Last Updated September 5, 2023.
Mary Lefkowitz’s Black Athena Revisited, published in 1996, represents a collaborative examination of classicist Martin Bernal’s conjecture that white European historians have ignored (even suppressed) the African ethnicity of Greek gods. In response to Bernal’s radical reinterpretation of classical history and material culture, Lefkowitz and her Wellesley College colleague Guy Rogers solicited the efforts of some of the most preeminent classicists of their generation to refute Bernal’s claims, which they label amateurish. The book includes discussions of Greek linguistics, Egyptian migration to Greece, and even racism in historical scholarship. The volume adduces historical evidence as well as archaeological evidence from Crete and other Aegean sites.
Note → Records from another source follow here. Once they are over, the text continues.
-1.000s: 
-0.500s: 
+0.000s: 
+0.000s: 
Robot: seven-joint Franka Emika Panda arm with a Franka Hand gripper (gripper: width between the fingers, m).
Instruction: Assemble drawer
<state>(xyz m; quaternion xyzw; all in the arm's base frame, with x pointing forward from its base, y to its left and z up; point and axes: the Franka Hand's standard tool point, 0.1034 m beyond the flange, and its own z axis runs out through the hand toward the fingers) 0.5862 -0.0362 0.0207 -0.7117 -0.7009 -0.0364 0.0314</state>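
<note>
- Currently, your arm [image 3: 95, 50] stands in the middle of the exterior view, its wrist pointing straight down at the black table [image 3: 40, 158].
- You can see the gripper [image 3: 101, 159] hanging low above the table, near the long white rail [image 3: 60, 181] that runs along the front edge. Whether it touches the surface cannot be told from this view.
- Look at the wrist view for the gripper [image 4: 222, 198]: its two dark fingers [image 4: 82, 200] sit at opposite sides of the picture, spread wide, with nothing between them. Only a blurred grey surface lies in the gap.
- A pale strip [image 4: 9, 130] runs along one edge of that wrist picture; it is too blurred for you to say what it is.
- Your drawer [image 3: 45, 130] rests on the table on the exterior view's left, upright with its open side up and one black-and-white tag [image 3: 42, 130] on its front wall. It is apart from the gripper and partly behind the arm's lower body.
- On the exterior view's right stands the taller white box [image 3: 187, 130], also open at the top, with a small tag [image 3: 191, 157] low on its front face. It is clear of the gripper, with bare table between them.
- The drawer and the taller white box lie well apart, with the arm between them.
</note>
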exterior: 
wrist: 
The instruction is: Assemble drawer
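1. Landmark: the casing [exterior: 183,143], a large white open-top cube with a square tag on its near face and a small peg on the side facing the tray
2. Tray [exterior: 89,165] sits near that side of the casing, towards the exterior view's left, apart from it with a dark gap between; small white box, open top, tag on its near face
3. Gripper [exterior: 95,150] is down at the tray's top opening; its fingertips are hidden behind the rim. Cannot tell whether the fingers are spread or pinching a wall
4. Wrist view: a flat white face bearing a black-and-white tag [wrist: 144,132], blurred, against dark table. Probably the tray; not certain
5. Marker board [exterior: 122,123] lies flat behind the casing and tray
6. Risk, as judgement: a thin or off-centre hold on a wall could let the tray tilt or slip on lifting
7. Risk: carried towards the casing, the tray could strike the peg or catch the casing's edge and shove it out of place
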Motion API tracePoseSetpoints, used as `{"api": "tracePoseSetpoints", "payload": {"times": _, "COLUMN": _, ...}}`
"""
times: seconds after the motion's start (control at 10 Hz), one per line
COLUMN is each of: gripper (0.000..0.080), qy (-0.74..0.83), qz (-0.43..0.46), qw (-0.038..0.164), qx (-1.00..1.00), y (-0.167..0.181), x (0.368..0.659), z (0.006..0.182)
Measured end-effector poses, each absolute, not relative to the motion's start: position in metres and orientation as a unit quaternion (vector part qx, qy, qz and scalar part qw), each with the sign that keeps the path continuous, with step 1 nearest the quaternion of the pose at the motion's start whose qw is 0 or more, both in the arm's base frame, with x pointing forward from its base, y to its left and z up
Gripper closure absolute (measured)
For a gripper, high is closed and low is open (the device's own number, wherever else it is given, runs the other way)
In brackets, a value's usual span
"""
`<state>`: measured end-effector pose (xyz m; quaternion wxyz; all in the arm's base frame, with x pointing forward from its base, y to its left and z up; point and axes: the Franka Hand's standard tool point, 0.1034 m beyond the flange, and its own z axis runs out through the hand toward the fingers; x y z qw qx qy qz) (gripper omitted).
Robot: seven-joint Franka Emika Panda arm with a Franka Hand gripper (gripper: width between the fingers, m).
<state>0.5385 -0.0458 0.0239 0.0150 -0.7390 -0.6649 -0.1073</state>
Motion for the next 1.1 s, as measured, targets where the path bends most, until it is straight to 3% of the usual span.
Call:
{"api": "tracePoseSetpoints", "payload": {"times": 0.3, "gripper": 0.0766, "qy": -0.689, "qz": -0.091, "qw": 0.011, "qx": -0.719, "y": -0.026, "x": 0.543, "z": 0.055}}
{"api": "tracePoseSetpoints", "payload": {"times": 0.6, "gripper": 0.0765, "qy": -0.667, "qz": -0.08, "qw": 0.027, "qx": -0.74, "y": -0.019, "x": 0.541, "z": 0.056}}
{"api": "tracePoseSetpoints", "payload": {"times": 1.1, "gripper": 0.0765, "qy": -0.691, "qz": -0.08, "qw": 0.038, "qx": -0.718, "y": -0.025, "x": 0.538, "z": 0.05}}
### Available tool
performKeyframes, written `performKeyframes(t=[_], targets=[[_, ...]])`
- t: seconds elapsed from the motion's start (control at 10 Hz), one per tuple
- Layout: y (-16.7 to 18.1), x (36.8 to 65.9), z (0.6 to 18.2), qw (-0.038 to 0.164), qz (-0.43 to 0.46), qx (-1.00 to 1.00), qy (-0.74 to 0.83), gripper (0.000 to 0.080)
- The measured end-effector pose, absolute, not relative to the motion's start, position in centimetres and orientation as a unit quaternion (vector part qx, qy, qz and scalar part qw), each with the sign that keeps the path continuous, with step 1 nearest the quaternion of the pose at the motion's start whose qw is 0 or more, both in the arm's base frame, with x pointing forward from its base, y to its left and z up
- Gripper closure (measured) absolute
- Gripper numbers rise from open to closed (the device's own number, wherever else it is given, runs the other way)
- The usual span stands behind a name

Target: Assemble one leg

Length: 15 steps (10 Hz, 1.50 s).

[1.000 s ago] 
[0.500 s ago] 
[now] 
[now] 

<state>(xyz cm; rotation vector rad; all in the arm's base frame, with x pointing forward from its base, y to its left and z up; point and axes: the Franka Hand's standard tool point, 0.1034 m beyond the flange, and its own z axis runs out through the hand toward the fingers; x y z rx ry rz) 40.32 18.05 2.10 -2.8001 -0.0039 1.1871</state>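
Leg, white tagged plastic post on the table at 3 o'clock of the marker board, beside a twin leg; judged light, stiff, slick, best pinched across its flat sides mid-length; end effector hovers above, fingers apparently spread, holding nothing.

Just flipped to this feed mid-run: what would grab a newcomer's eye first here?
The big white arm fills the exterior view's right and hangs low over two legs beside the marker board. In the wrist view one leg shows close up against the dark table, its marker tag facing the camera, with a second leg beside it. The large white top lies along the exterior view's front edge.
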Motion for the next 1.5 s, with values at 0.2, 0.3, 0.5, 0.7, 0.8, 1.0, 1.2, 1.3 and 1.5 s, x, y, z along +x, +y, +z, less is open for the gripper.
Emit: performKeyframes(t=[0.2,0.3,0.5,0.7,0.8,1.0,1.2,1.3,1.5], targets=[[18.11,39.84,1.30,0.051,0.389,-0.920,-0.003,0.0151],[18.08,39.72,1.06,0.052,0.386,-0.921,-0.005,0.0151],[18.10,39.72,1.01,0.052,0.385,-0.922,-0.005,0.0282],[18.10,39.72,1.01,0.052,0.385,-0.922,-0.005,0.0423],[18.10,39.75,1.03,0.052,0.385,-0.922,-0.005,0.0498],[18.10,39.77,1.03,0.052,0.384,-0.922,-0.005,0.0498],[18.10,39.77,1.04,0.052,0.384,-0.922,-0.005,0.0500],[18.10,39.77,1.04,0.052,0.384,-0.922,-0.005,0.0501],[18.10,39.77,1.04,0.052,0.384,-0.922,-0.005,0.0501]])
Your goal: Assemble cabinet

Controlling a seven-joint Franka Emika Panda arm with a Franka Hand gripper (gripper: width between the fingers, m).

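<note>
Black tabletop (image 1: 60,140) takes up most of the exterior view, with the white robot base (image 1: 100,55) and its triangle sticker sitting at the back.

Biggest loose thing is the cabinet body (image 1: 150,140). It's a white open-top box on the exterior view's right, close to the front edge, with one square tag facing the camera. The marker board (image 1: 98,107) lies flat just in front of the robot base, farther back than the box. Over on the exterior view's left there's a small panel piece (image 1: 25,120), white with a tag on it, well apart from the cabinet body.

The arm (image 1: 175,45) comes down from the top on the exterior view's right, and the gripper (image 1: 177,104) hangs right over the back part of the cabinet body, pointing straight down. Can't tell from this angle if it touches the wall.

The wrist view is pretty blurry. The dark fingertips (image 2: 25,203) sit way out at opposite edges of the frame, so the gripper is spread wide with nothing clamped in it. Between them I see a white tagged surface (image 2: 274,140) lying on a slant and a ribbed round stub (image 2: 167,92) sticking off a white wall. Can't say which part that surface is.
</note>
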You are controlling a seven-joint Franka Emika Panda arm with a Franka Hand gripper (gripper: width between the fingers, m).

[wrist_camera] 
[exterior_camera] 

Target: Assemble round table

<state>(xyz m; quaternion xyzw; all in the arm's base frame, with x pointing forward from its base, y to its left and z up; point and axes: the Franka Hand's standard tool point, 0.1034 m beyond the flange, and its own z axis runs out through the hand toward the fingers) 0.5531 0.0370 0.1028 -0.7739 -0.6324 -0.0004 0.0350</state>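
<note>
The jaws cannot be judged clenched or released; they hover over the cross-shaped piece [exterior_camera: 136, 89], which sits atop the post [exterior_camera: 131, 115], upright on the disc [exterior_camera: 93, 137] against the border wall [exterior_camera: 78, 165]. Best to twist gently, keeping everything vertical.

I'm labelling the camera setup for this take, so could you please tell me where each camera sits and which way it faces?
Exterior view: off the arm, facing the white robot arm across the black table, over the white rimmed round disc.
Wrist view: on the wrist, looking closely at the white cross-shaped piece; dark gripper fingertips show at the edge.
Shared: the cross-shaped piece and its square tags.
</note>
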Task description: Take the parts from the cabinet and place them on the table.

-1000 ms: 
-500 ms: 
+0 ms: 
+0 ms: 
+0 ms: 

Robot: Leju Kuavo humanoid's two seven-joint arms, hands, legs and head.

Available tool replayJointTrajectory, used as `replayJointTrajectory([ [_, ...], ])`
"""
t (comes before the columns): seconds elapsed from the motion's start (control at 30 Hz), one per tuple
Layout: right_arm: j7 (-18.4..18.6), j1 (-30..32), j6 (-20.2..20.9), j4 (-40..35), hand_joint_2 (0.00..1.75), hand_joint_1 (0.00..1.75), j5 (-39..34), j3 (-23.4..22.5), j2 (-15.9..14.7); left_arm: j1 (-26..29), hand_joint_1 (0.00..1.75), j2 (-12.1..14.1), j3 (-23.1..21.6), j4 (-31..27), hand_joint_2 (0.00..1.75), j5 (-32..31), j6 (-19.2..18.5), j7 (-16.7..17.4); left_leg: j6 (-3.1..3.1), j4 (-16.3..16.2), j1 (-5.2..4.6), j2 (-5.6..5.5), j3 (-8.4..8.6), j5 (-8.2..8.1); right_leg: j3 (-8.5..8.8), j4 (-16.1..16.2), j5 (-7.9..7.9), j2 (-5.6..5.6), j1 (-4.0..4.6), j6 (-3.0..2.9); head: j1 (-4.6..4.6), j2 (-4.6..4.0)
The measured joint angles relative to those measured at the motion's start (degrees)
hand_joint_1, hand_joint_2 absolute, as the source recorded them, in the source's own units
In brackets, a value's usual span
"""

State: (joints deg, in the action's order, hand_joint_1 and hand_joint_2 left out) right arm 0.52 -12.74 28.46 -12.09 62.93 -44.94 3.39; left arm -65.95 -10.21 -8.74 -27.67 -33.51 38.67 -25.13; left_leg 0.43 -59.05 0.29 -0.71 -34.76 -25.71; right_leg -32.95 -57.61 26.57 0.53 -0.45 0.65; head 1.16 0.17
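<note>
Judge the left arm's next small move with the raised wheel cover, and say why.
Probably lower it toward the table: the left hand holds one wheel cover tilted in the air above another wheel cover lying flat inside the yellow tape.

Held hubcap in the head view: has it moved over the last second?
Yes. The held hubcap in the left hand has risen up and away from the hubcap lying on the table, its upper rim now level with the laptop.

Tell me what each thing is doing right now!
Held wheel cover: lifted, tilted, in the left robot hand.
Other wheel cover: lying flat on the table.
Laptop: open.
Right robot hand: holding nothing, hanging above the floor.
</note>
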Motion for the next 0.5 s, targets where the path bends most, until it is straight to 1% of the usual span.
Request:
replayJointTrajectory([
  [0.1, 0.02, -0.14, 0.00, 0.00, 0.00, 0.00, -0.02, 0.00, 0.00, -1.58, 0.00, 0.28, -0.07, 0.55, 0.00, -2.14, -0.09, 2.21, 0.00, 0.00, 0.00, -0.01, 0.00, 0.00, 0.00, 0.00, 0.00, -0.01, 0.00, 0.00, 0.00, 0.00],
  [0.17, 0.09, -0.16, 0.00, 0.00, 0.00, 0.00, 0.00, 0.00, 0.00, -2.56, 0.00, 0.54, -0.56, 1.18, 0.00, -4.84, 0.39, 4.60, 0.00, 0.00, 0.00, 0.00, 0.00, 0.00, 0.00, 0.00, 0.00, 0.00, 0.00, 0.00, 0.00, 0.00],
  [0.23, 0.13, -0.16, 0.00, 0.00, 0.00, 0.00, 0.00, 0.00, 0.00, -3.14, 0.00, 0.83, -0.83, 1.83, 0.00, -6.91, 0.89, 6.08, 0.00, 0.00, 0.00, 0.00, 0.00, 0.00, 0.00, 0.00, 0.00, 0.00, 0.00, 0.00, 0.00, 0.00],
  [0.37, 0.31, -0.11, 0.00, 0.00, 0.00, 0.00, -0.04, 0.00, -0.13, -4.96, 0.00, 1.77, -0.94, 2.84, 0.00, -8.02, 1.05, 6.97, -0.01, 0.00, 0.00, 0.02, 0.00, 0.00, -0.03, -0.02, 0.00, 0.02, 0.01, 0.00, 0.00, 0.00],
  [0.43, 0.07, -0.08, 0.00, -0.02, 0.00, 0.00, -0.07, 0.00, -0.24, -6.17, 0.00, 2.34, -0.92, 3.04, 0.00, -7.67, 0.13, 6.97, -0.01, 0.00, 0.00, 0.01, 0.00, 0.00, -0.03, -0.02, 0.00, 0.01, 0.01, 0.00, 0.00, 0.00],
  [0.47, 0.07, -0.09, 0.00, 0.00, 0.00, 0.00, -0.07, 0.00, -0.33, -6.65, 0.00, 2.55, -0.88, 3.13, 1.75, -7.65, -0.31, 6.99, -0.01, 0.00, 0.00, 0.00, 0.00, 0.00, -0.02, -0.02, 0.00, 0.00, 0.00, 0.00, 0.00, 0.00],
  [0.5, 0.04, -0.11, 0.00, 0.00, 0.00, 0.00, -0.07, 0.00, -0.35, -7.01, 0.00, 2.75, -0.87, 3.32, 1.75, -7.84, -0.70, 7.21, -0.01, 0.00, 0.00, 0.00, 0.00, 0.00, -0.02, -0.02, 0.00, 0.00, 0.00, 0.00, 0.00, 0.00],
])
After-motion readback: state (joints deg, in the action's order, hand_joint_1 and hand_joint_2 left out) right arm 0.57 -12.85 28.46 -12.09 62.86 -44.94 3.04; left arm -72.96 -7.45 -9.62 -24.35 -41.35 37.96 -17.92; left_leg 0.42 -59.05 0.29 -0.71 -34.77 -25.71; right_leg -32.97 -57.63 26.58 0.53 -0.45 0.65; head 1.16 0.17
In this volume several of us will show why Bernal’s etymology of Athens is highly uncertain and improbable, intrinsically no more persuasive than Hopkins’s attempt to derive Aphrodite from Nefertiti. Rather, as we shall see, none of Bernal’s other etymologies can offer a real challenge to what linguists have long since documented and maintained: that Greek is basically an Indo-European language, incorporating some loan words from its neighbors, primarily in the Near East.
This quote is from Lefkowitz’s opening chapter, which is titled “Ancient History, Modern Myth.” In it is evidenced the caustic and ad hominem nature of this book’s contents. The so-called “Black Athena” debate raged like few others in the history of classical scholarship. It spawned a sort of cultural shift to criticism and suspicion of the classics as a broader discipline. The debate took its name from Martin Bernal’s original book. Lefkowitz herself published Not Out of Africa: How Afrocentrism Became an Excuse to Teach Myth as History just one year after Black Athena Revisited. Elsewhere in the volume, Lefkowitz, herself a traditionally trained classicist, cites linguistic evidence to say that Classical Greek was derived from the Mycenaean Linear B and is neither cognate with nor derived from the Egyptian language.
For both the Middle and the New Kingdoms, the archaeological evidence, supported by texts from the New Kingdom, cannot easily be reconciled with the idea of an Egyptian colonial empire in the Syria-Palestine, as against cultural dominance in the Middle Kingdom, followed by political hegemony in a context of local political and cultural autonomy in the New Kingdom.
Lefkowitz cites archaeological evidence in addition to linguistic evidence. Essentially, Lefkowitz states that Mesopotamia exerted a stronger influence on Greek and Aegean societies than Egypt did.
Here as in other respects, Bernal’s basic strategy, of treating Egyptian and Levantine civilizations through their influence on the Aegean and classical world, has the opposite of its intended effect. He gives Egypt stature only in relation to a later and different culture and thus succumbs to the Eurocentrism he wishes to combat. Civilizations vary in character and achievement. If a past civilization is to be comprehended and given a fit stature, as Bernal wishes, it should not be seen through the medium of a different and later past civilization.
This is perhaps Lefkowitz’s most conciliatory argument; she essentially questions why scholars like Bernal are reluctant to acknowledge Egypt and Africa’s unique cultural histories.